THE publicity image for this year’s edition of Mistera Paschalia, the Holy Week festival of early music in Poland’s old royal capital, Krakow, was quite bold, but very precisely evocative. It was of “burning the candle at both ends”, which might seem very appropriate for those familiar with the hedonism of Edinburgh in August or the late night sessions at Glasgow’s Celtic Connections.
But Misteria Paschalia (the Mystery of the Passion) is tied closely to the Christian celebration of Easter and while the flame at the top of the candle clearly referenced those lit in churches throughout the city for Easter Sunday services, the snuffed out wick below appeared to represent something altogether darker. I heard no criticism of it from the faithful, however, and there are many of them in Krakow.
We are today very used to the idea that commerce and communication have produced a homogeneous culture across the Western world and in Europe in particular, current divisions on the value of economic union notwithstanding.
To visit Poland at Easter, however, is to experience a world where Christian religion still occupies a much more central role in society. In fact there are those of a Eurosceptic mind there who will tell you that Poland’s referendum vote to join the EU was decisively influenced by the proposition having the support of the then Pope, local hero John Paul II. The image of Karol J Wojtyla is still present everywhere in the city, which is full of the most beautiful, ornate and art-filled church buildings – and those buildings were filled by congregations celebrating communion over last weekend. The Catholic Church in Poland has a unique liturgical identity that even a Scottish Presbyterian with no Polish could recognise, and there was no sign of the mass settings by the great composers that are guaranteed an outing in the more musically literate churches of the Catholic, Anglican and Episcopalian traditions in the UK. So for that alone, Misteria Paschalia is filling an obvious gap.
The focus in this year’s festival was on music from the British Isles, much of that provided by Scotland’s Dunedin Consort, conducted by Misteria Paschalia’s Resident artistic director for 2018, John Butt.

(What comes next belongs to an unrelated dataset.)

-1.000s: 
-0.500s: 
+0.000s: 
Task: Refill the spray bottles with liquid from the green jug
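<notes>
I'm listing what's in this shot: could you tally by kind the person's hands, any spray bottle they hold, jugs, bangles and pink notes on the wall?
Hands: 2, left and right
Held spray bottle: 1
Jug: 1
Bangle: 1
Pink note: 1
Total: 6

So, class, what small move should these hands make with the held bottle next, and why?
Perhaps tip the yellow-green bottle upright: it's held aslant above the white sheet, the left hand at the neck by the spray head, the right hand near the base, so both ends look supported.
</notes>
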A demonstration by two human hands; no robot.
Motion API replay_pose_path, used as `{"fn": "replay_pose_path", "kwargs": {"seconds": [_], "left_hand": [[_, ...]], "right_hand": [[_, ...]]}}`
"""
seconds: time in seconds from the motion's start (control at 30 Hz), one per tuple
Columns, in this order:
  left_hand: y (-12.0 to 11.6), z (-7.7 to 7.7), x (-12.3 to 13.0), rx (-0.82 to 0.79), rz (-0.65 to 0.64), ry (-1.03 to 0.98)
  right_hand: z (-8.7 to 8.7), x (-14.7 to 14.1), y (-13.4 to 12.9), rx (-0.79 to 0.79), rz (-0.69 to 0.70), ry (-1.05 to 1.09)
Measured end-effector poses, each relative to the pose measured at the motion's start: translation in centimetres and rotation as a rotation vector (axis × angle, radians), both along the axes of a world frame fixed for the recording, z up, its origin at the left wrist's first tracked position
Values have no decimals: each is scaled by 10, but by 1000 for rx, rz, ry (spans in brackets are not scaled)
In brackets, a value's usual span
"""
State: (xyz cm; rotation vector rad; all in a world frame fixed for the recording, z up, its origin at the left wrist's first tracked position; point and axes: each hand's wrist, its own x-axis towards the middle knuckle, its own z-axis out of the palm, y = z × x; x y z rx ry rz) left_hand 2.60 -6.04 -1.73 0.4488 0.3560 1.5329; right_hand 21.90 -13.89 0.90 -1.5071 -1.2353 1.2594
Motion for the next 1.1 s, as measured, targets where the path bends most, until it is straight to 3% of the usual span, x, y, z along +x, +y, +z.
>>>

The festival began with the greatest Easter oratorio of all, Handel’s Messiah, the work established the reputation of the ensemble when Butt’s version of it was recorded on Glasgow’s Linn record label. It ended with the same team, joined by the Polish Radio Choir, performing the same composer’s Ode for St Cecilia’s Day, his dedication to the artform’s saintly patron that vigorously extols what Leonard Bernstein was to call The Infinite Variety of Music some two centuries later. With Linn engineer Philip Hobbs in attendance, it will be a forthcoming release from sessions that were recorded in Krakow’s excellent ICE Congress Centre hall during the visit.
There are even grander recording plans in the mind of Professor Butt for Handel’s Samson, which those forces performed on Easter Sunday, but the drama of that work and the characteristic theatricality of tenor Ian Bostridge’s performance of the Purcell and Haydn Arias and Odes the following night were arguably outshone by the Saturday evening concert by La Poeme Harmonique and Les Cris de Paris directed by Vincent Dumestre. In a programme that they had made earlier, entitled Son of England: English Funeral Music of the 17th Century, they brought a freewheeling French style to music by Jeremiah Clarke, celebrating the life of Henry Purcell, and Purcell, marking the death of Queen Mary II. With much processing, exits and entrances by instrumentalists as well as soloists and chorus, the concert brought real visual flair to the material, and a refreshingly unstuffy approach to notions of early music authenticity.
As much as the temple-demolishing climax of the Dunedin Consort’s Samson, this was the event that corresponded most closely to that memorable poster image for this year’s festival. In a way that few arts events achieve, the young team behind Misteria Paschalia can take a huge amount of credit for making something that so clearly adds a significant new layer to an established part of the national cultural life in Poland. That it is rewarded with large and enthusiastic audiences should be no surprise.